# GOAL OF THE EXERCISE
The lines below that include the word "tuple" are to be reported.

Collected data:
···

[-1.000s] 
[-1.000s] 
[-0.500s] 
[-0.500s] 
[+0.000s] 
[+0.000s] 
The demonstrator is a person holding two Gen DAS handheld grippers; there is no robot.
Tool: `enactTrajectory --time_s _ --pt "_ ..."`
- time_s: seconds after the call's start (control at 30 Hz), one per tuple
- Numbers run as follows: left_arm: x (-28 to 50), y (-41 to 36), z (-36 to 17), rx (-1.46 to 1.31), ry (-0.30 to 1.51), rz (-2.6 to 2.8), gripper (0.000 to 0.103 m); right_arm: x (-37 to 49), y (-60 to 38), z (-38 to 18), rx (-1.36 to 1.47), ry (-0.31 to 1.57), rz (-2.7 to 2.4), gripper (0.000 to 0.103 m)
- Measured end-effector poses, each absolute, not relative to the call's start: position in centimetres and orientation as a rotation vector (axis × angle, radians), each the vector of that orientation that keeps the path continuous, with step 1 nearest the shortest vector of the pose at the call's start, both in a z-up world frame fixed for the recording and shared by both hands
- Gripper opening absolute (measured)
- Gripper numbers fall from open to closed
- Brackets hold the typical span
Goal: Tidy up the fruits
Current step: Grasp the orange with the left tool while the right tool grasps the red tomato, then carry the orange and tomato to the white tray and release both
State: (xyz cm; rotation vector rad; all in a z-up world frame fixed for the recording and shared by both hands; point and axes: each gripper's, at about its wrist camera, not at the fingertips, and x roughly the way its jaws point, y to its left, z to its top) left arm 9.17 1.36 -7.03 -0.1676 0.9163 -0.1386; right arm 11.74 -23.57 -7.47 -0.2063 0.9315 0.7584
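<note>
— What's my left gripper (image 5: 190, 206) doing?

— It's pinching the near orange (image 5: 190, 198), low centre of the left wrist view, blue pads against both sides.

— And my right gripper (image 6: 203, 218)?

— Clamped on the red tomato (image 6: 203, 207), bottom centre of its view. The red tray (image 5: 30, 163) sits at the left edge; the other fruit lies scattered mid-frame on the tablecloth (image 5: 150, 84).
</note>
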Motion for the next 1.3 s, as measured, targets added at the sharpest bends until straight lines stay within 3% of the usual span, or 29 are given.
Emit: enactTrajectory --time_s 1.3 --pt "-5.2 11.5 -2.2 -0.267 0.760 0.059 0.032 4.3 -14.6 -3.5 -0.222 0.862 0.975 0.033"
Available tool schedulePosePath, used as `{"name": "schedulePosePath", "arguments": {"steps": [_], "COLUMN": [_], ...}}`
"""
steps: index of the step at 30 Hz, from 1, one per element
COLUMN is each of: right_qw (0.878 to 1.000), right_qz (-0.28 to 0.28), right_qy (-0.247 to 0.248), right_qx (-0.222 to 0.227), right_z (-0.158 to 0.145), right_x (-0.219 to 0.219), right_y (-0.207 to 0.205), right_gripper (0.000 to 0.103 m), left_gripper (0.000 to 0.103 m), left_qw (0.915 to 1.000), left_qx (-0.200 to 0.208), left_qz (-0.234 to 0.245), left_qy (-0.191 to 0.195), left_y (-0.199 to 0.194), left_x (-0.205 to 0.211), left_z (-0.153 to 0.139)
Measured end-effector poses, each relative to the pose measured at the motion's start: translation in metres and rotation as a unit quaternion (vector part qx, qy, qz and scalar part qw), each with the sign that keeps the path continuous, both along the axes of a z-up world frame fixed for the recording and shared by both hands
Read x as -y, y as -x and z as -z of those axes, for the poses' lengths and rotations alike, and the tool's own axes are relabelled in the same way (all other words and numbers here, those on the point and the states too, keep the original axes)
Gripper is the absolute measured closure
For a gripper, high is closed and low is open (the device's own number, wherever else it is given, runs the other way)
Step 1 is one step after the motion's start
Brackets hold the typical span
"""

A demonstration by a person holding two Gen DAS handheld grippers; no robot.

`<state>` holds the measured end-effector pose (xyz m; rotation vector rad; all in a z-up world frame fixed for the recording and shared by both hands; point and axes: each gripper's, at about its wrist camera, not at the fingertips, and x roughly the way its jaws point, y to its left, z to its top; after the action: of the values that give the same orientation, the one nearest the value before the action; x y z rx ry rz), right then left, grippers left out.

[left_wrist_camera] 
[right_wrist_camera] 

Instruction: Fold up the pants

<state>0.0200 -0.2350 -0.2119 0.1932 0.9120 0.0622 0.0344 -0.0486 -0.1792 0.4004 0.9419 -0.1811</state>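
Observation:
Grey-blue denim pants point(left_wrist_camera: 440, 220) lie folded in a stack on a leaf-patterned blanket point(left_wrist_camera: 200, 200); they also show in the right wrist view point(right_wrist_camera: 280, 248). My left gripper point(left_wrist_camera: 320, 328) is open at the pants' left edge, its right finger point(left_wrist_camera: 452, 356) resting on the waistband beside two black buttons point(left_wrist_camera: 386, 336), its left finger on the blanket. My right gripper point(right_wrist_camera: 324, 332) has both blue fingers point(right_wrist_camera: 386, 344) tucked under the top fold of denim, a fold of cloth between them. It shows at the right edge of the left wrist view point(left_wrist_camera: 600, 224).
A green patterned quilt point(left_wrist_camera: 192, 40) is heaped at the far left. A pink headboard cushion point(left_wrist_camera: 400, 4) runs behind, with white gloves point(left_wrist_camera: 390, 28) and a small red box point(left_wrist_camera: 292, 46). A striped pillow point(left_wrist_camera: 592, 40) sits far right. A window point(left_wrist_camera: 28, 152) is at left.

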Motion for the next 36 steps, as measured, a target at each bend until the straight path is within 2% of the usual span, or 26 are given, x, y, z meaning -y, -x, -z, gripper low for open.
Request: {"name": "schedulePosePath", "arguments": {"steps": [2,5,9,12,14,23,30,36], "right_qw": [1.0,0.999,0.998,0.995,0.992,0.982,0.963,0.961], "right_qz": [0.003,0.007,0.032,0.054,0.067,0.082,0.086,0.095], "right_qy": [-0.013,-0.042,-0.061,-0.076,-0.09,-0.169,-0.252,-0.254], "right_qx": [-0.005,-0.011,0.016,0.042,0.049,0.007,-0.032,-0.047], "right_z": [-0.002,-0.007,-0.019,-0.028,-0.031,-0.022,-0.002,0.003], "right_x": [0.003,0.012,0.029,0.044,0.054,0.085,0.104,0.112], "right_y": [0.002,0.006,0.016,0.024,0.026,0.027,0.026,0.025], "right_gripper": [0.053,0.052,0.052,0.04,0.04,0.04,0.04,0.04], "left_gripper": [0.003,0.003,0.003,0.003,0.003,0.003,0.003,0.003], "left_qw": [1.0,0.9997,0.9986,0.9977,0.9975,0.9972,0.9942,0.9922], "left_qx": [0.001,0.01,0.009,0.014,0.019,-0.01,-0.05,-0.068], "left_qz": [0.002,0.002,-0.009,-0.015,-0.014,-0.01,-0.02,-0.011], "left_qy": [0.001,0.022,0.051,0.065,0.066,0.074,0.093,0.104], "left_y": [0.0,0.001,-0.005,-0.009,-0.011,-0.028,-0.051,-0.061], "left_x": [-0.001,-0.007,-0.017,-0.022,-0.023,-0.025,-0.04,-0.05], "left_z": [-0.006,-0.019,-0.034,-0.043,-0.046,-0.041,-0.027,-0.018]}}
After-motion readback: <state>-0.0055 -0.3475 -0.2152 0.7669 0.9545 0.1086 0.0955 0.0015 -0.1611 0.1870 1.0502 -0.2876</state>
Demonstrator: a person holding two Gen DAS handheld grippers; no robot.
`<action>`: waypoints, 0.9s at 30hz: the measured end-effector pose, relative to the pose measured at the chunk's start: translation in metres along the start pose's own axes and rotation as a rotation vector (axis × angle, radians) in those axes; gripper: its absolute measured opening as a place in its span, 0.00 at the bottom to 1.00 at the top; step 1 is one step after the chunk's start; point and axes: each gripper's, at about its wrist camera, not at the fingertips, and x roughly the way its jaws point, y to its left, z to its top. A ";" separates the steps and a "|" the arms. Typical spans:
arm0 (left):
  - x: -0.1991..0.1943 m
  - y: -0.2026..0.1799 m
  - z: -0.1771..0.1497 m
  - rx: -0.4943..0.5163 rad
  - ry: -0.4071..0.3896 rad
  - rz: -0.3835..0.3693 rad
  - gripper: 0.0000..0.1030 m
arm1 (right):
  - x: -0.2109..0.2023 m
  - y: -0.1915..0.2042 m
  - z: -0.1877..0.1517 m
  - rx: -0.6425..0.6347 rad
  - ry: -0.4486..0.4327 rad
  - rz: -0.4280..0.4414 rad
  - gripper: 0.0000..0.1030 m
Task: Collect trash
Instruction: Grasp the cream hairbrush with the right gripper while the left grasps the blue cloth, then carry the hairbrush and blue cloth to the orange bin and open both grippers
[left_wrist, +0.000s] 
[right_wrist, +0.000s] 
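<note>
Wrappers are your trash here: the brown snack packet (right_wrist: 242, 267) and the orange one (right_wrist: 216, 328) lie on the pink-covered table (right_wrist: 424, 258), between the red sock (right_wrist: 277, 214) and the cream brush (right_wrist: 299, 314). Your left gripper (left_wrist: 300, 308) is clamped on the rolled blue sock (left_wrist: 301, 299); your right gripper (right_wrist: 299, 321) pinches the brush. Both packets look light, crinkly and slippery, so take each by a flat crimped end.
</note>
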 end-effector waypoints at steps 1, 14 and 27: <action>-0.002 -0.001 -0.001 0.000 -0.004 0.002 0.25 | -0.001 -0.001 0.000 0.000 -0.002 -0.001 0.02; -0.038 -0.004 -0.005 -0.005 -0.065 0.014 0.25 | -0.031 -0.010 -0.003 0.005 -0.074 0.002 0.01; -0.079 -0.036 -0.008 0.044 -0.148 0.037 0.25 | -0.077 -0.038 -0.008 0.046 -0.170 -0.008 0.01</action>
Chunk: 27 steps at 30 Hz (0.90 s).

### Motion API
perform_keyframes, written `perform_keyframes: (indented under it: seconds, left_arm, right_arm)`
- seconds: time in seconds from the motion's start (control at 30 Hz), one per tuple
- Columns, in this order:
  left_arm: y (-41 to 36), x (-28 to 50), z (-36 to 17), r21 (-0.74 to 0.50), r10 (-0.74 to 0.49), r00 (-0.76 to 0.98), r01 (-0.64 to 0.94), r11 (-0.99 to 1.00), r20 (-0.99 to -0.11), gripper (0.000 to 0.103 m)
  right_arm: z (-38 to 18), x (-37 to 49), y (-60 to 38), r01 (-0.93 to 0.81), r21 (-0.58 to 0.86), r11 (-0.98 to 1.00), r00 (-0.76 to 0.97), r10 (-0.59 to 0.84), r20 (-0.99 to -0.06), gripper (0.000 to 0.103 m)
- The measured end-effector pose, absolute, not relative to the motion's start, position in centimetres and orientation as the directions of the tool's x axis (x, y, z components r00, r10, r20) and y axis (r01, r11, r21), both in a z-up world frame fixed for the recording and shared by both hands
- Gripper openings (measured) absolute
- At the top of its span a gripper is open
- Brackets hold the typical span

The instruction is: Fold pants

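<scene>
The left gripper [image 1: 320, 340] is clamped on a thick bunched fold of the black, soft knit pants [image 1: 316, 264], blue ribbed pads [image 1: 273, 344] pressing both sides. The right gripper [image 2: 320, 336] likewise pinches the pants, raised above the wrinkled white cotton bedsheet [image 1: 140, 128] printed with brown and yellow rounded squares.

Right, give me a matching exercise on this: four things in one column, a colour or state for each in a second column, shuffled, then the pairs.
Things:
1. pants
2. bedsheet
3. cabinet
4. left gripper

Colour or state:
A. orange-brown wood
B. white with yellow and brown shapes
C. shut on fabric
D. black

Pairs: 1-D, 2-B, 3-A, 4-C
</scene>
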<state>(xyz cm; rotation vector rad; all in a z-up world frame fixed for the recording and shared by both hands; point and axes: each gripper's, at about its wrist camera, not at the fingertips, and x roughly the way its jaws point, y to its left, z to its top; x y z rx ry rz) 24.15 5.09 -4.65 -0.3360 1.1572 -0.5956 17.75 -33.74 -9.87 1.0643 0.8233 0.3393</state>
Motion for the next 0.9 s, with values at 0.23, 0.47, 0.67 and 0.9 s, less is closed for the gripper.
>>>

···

# SOLUTION TO THE PROBLEM
- time_s: seconds after the call's start (control at 30 Hz), one per tuple
- seconds: time in seconds from the motion's start (control at 30 Hz), one per tuple

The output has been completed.